● **Task description**: Retype the listing exactly, minus its pictures.

● **Data extract**:
--------
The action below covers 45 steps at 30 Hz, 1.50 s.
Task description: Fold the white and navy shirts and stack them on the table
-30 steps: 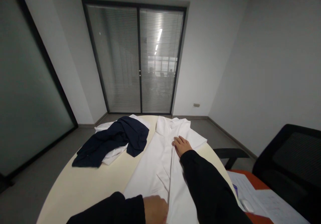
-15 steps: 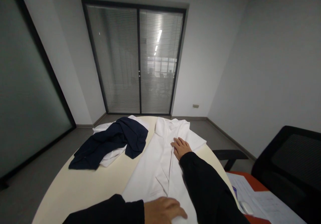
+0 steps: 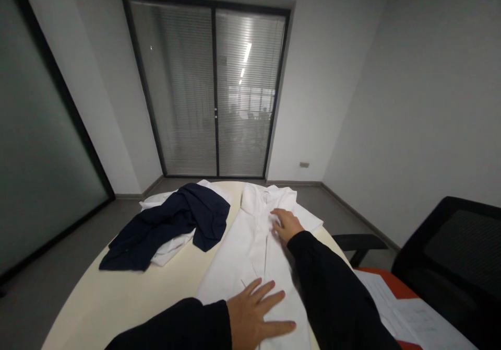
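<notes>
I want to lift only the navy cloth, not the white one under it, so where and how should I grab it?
Take the navy cloth by its near right corner, probably best from the near side with the left hand: that corner juts onto the tabletop, past the visible white cloth, while the middle lies rumpled over it.

White garment (image 3: pixel 238 251) cut off by bottom edge; white cloth (image 3: pixel 172 249) partly hidden under navy cloth (image 3: pixel 176 223).
</notes>
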Available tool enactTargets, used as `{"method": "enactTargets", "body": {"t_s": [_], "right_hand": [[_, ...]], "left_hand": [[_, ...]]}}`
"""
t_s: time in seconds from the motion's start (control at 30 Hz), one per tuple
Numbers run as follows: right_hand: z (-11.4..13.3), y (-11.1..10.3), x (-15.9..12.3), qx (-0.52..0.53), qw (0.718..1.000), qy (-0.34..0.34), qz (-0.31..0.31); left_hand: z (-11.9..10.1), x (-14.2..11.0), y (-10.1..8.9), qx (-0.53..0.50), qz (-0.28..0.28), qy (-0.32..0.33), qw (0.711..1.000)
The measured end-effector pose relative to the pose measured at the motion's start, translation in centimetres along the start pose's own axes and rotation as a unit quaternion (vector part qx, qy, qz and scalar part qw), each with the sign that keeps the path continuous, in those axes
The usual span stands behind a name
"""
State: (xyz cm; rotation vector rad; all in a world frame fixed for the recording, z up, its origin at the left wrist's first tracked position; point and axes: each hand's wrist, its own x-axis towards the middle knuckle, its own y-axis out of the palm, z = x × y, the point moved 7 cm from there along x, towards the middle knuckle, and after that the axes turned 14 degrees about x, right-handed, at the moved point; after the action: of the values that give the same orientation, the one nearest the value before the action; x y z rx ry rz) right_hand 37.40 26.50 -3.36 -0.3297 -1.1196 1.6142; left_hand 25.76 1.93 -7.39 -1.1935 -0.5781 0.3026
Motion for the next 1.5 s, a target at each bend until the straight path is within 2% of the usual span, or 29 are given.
{"method": "enactTargets", "body": {"t_s": [0.17,0.27,0.37,0.53,0.67,0.93,1.03,1.1,1.23,1.3,1.37,1.43,1.5], "right_hand": [[-3.7,-5.0,5.3,0.020,0.992,0.056,-0.109],[-5.7,-6.6,8.0,0.034,0.987,0.080,-0.139],[-7.6,-6.8,9.8,0.046,0.981,0.116,-0.147],[-9.6,-5.8,11.5,0.064,0.971,0.175,-0.153],[-10.0,-5.5,12.3,0.083,0.966,0.188,-0.156],[-9.9,-5.2,12.0,0.180,0.961,0.178,-0.113],[-8.9,-5.4,11.7,0.223,0.958,0.154,-0.092],[-7.9,-5.9,11.4,0.242,0.956,0.130,-0.099],[-5.9,-6.9,11.0,0.275,0.950,0.088,-0.123],[-5.1,-7.0,10.8,0.292,0.945,0.075,-0.127],[-4.7,-7.0,10.6,0.307,0.940,0.073,-0.128],[-4.7,-6.8,10.4,0.317,0.937,0.083,-0.119],[-5.0,-6.5,10.2,0.319,0.937,0.102,-0.101]], "left_hand": [[0.4,-0.1,0.8,0.069,-0.047,0.002,0.997],[0.7,0.0,0.8,0.077,-0.064,0.031,0.995],[1.2,0.2,0.8,0.075,-0.068,0.042,0.994],[1.6,0.6,1.0,0.060,-0.056,0.035,0.996],[1.8,0.7,1.0,0.059,-0.052,0.034,0.996],[1.8,0.4,0.7,0.066,-0.062,0.042,0.995],[1.7,0.4,1.1,0.057,-0.050,0.040,0.996],[1.7,0.4,1.4,0.038,-0.041,0.039,0.998],[1.8,0.3,1.3,-0.061,0.010,0.021,0.998],[2.6,0.3,0.7,-0.154,0.037,-0.004,0.987],[4.5,0.6,-0.5,-0.254,0.044,-0.044,0.965],[7.6,1.2,-1.7,-0.319,0.032,-0.108,0.941],[11.9,1.6,-2.5,-0.307,0.012,-0.205,0.929]]}}
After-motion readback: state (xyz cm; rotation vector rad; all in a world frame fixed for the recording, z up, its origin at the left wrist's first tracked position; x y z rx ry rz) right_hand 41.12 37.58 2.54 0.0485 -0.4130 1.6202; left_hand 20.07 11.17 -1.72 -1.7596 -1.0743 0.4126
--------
● **Task output**:
The action below covers 45 steps at 30 Hz, 1.50 s.
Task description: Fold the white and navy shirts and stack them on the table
-30 steps: 
-15 steps: 
+0 steps: 
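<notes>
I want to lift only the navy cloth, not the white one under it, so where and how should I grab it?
Take the navy cloth by its near right corner, probably best from the near side with the left hand: that corner juts onto the tabletop, past the visible white cloth, while the middle lies rumpled over it.

White garment (image 3: pixel 238 251) cut off by bottom edge; white cloth (image 3: pixel 172 249) partly hidden under navy cloth (image 3: pixel 176 223).
</notes>
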Available tool enactTargets, used as `{"method": "enactTargets", "body": {"t_s": [_], "right_hand": [[_, ...]], "left_hand": [[_, ...]]}}`
"""
t_s: time in seconds from the motion's start (control at 30 Hz), one per tuple
Numbers run as follows: right_hand: z (-11.4..13.3), y (-11.1..10.3), x (-15.9..12.3), qx (-0.52..0.53), qw (0.718..1.000), qy (-0.34..0.34), qz (-0.31..0.31); left_hand: z (-11.9..10.1), x (-14.2..11.0), y (-10.1..8.9), qx (-0.53..0.50), qz (-0.28..0.28), qy (-0.32..0.33), qw (0.711..1.000)
The measured end-effector pose relative to the pose measured at the motion's start, translation in centimetres along the start pose's own axes and rotation as a unit quaternion (vector part qx, qy, qz and scalar part qw), each with the sign that keeps the path continuous, in those axes
The usual span stands behind a name
"""
State: (xyz cm; rotation vector rad; all in a world frame fixed for the recording, z up, its origin at the left wrist's first tracked position; point and axes: each hand's wrist, its own x-axis towards the middle knuckle, its own y-axis out of the palm, z = x × y, the point moved 7 cm from there along x, towards the middle knuckle, and after that the axes turned 14 degrees about x, right-handed, at the moved point; after the action: of the values that give the same orientation, the one nearest the value before the action; x y z rx ry rz) right_hand 37.40 26.50 -3.36 -0.3297 -1.1196 1.6142; left_hand 25.76 1.93 -7.39 -1.1935 -0.5781 0.3026
Motion for the next 1.5 s, a target at each bend until the straight path is within 2% of the usual span, or 29 are given.
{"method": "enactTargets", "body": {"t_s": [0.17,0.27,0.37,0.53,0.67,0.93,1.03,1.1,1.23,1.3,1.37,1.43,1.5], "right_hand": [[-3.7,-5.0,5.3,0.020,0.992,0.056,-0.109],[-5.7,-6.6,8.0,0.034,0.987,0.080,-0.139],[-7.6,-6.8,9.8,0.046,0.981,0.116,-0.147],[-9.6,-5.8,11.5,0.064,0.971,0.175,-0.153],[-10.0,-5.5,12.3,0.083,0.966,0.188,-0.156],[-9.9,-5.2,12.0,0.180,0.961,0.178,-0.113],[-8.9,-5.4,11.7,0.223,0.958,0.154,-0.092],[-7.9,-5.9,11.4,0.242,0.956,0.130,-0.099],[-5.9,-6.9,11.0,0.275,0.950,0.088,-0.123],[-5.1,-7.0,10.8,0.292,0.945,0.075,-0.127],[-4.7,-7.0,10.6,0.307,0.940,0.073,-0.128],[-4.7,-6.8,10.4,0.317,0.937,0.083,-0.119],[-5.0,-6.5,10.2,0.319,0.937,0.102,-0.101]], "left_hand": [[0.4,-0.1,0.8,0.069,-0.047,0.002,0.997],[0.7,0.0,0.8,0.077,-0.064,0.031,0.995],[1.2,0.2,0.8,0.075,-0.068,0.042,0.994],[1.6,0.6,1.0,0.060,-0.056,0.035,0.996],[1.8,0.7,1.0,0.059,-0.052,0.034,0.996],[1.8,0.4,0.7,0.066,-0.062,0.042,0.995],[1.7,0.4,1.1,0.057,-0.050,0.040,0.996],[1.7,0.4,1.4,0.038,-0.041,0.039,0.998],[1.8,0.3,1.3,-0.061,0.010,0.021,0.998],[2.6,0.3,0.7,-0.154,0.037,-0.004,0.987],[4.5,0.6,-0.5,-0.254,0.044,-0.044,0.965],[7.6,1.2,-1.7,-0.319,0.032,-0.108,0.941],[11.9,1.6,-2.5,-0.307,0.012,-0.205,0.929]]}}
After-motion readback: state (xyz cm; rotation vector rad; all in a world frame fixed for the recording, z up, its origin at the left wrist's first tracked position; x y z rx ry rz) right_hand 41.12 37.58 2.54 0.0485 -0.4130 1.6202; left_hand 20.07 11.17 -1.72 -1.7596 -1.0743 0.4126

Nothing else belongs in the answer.